SIGN’s manufacturing facility is capable of producing about 80 nails per day, along with the accompanying interlocking screws. The implantation instruments and about 100 nails are donated to each new SIGN project at a cost of about $15,000. Once these nails are used, new nails and screws are supplied to each SIGN site free of charge.

“Although Dr. Zirkle gratefully accepts philanthropic donations to help offset the substantial costs of labor and manufacturing, he bears the majority of this huge and ongoing financial outlay, says orthopaedic surgeon John R. Perry, MD. “Luckily for the nearly 1,000 SIGN trained surgeons, Dr. Zirkle views this as a privilege and his responsibility rather than a burden.”

Answering the call when disaster strikes

In addition to the growing number of SIGN projects around the world, Dr. Zirkle is always quick to respond to natural disasters, wherever they might occur.

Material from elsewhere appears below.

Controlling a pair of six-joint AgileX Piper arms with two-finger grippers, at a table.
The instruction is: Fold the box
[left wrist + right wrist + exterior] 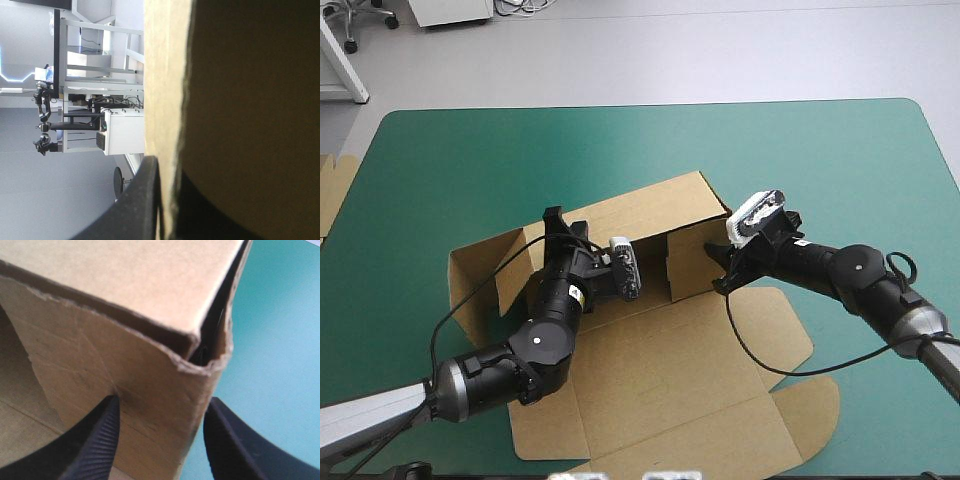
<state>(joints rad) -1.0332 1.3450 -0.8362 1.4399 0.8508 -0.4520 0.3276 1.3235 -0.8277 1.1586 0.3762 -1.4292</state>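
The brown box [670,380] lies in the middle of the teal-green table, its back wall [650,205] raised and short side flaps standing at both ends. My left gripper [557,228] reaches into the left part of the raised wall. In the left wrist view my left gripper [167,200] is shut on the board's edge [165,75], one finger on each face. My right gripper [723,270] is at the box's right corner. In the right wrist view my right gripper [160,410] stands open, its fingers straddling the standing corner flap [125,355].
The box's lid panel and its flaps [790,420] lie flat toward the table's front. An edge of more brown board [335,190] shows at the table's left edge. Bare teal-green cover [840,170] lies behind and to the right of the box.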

He has made multiple visits to Asian disaster zones, including the December 2004 tsunami, (see the June 2005 Bulletin article “Orthopaedists help tsunami-ravaged hospitals, victims”) and the October 2005 massive earthquake in the mountains of north Pakistan. He was overwhelmed by the devastation facing survivors.

“That earthquake was horrible fracture-wise because the homes were made out of concrete or stone,” he explains.

His work with SIGN is both a calling and a passion for him, Dr. Zirkle says. “I think it’s so unfair for someone to get their allotted time on this Earth and not be able to enjoy it,” he says. “I’m tremendously lucky, and I believe I should pass some of that enjoyment to others.”